Zeinobia live-blogged the resumption of the Mubarak trial yesterday. Though no longer being televised live, it still offers plenty of drama and pathos. I also still agree with Mahmoud Salem ("Sandmonkey") that it will last for years and, if Mubarak is still alive, he'll get house arrest. The sons will get prison time and then go enjoy their spoils in Europe or somewhere, and the second-string officials (if anyone) will pay the real penalty. Meanwhile, his lawyers will play up the sympathy:
Or here in the video:
You know, I really think there are better ways. When Nasser deposed his predecessor, Muhammad Naguib. Naguib went into a long-term house arrest and became an Orwellian "unperson," but re-emerged as an old man after Sadat died and Mubarak took over. True, he died soon after, but now, belatedly, he has a subway station named for him. (Mubarak Station, a major hub, is now Martyr's Station.) Admittedly, revolutionary-and-maybe-becoming-democratic Egypt can't just unperson him as Nasser did Naguib.

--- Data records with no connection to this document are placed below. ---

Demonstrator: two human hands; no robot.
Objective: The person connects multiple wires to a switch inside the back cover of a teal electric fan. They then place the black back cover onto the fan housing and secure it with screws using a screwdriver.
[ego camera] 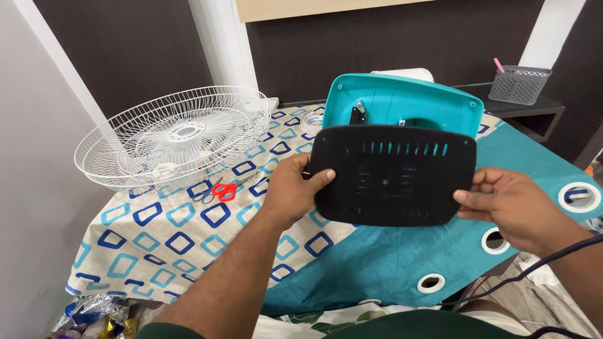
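While both hands grip it by its short ends, left hand (290,191) and right hand (507,202) closed on either side, one black vented cover plate (392,176) faces the camera, long axis level, just before one teal fan base (402,103). Left of the plate lie one white wire fan grille (176,135) and one pair of red scissors (223,190).

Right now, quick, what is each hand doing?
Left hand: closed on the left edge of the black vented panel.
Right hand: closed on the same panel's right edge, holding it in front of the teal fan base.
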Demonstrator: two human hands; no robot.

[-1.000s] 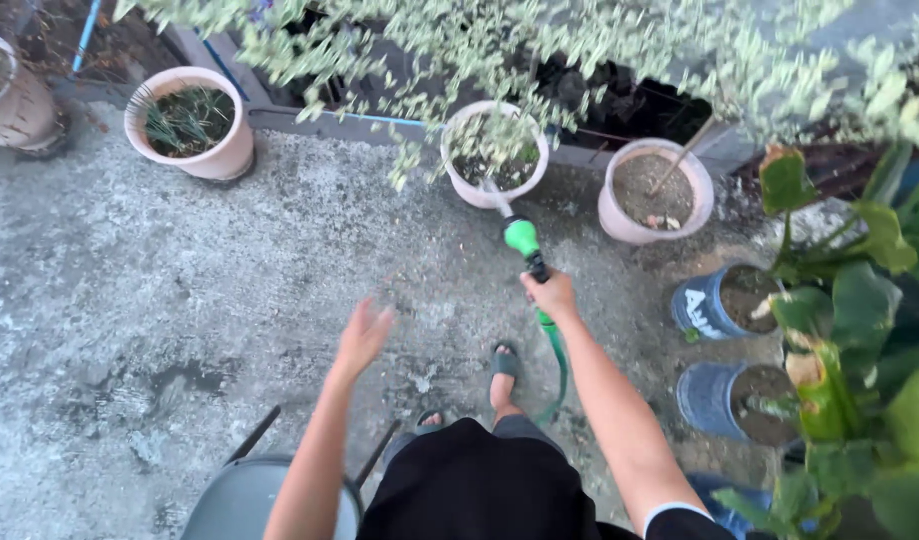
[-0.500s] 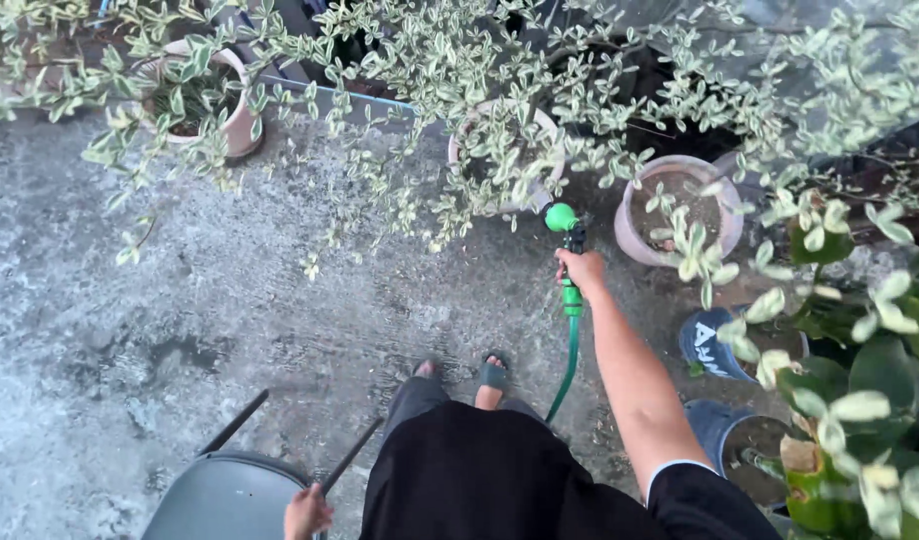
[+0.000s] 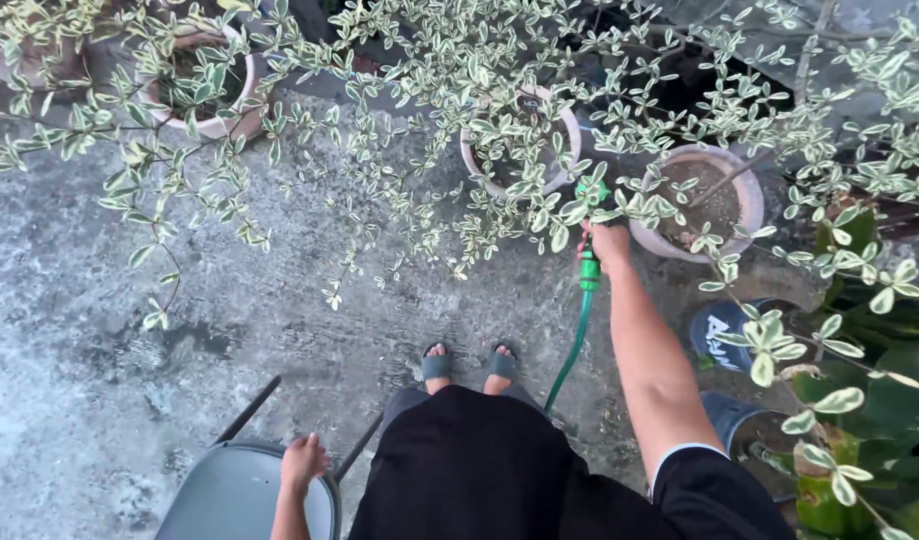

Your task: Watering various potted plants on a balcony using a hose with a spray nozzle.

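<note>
My right hand (image 3: 610, 243) grips a green spray nozzle (image 3: 589, 193) on a green hose (image 3: 572, 350), pointed toward a pink pot (image 3: 565, 165) that variegated branches partly hide. The nozzle head is half covered by leaves. My left hand (image 3: 303, 462) rests on the back edge of a grey metal chair (image 3: 242, 497) at the bottom left; its fingers curl over the rim. My feet in grey sandals (image 3: 468, 363) stand on wet concrete.
A second pink pot (image 3: 744, 190) with soil stands right of the nozzle, another pink pot (image 3: 220, 123) at upper left. Two dark blue pots (image 3: 715, 335) and big-leaved plants (image 3: 880, 400) crowd the right side. Overhanging branches (image 3: 380, 120) cover the top.
My left hand dropped from mid-air down onto the chair. My right hand and the nozzle moved forward and right, under the leaves, as the view rose into the branches.
</note>
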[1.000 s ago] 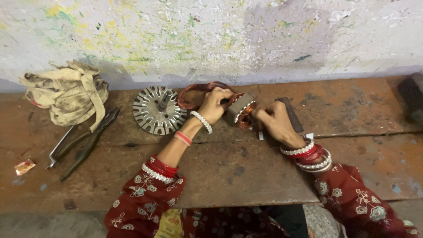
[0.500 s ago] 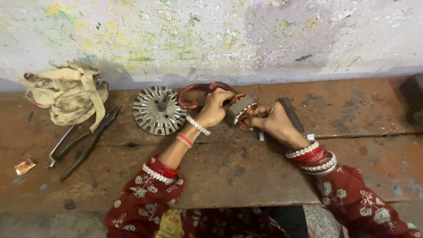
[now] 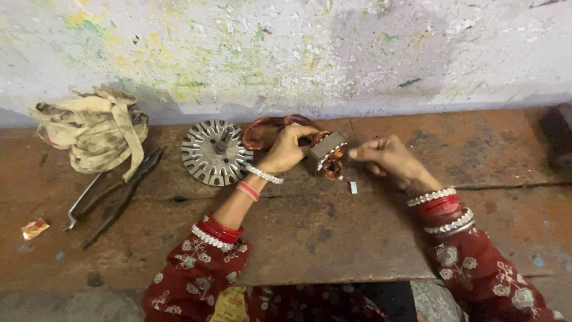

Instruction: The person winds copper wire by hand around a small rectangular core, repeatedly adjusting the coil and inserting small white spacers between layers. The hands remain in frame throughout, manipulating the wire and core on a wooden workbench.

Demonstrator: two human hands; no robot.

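At twelve o'clock on the workbench, I am clamping my left hand on the small wound stator while my right hand – fingertips pinched together – is working at its three o'clock side; next, I judge, comes steady seating of the copper winding.

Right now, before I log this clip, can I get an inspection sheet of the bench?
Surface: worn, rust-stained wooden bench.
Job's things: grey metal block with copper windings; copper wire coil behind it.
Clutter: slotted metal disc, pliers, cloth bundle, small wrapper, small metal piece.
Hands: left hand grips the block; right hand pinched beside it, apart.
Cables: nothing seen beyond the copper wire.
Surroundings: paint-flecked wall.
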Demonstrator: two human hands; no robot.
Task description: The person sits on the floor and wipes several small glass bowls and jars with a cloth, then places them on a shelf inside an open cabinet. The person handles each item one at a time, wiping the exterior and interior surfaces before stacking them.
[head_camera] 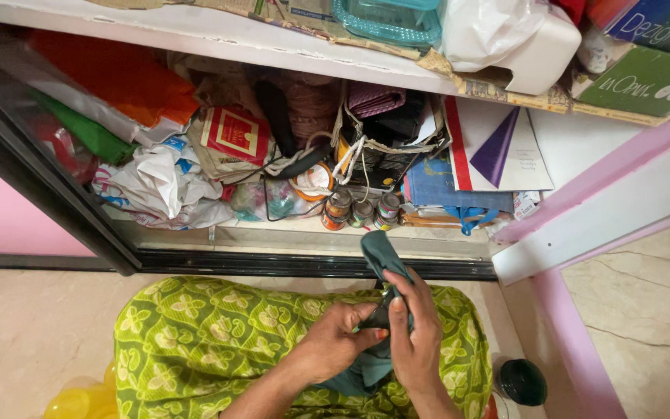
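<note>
Upright, dark cloth (pixel 381 256), both hands pinching

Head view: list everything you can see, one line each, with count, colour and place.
dark teal cloth: one, held in both hands above the lap.
small jars: four, orange and dark lids, front edge of the lower shelf.
tape roll: one, white and orange, behind the jars.
plastic bags: several, white, orange and green, left of the lower shelf.
red and cream packet: one, among the bags.
blue folder: one, right of the lower shelf.
teal container: one, upper shelf.
dark round lid: one, on the floor at the right.
green patterned garment: one, over the lap.
left hand: pinching the cloth.
right hand: gripping the cloth.
</note>
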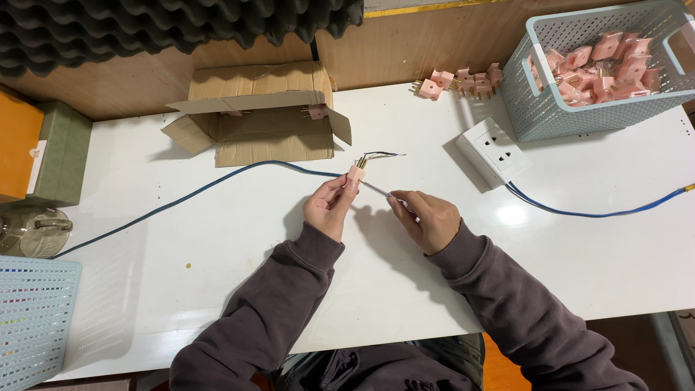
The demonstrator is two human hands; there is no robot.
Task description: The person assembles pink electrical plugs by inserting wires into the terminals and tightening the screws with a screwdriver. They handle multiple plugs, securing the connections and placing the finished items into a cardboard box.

Vengeance and retribution are deeply human, if not very admirable, motives. If Mubarak had killed or imprisoned a relative of mine (or me), I'd want to hang him too, but I also recognize the dangers of going after an ailing, aged octogenarian who is wheeled into the courtroom on a gurney. (I realize that may be courtroom theater, but it's effective with many who aren't quite sure about this revolution.) Back in the seventies when, after Watergate and Nixon's resignation, Gerald Ford pardoned Nixon, the move was extremely unpopular at the time and guaranteed Jimmy Carter's election in 1976; while I shared those opinions at the time, I think Ford could today be considered for an update of JFK's Profiles in Courage for committing what he must have known was political suicide in order to spare the country from a horrifically divisive trial of a former President.

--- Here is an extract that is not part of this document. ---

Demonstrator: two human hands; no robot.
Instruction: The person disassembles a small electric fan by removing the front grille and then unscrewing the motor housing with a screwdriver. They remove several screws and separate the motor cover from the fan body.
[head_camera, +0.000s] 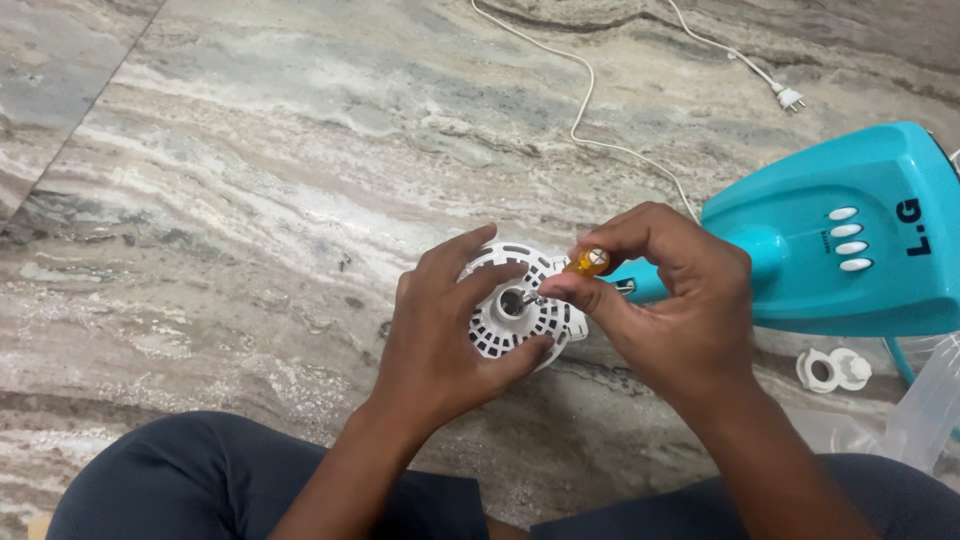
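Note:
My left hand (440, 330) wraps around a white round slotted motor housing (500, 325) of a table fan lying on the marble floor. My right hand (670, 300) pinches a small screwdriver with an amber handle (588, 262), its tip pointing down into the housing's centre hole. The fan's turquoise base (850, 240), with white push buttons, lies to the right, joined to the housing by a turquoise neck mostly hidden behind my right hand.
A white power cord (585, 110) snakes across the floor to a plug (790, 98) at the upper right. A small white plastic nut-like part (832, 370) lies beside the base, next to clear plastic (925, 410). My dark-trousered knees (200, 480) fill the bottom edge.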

The clashes outside the Mubarak trial yesterday remind us that nothing is secure yet, and a Thermidorian reaction might even come before and forestall a Jacobin Terror. Tunisia was lucky in that Ben Ali left the country so they can try him in absentia all they want, with no effect; Libya is lucky in that Qadhafi announced he planned to burn the whole country to the ground and has few sympathizers who aren't themselves war criminals. The Egyptian case is trickier and more explosive. As I've noted before, I'm delighted he's being tried in regular civilian courts, and not in some revolutionary court, and charged only with crimes that are in the statutes, not something made up for the occasion. But yesterday's drama was disturbing. It's no longer a show trial in the courtroom, but it's still divisive.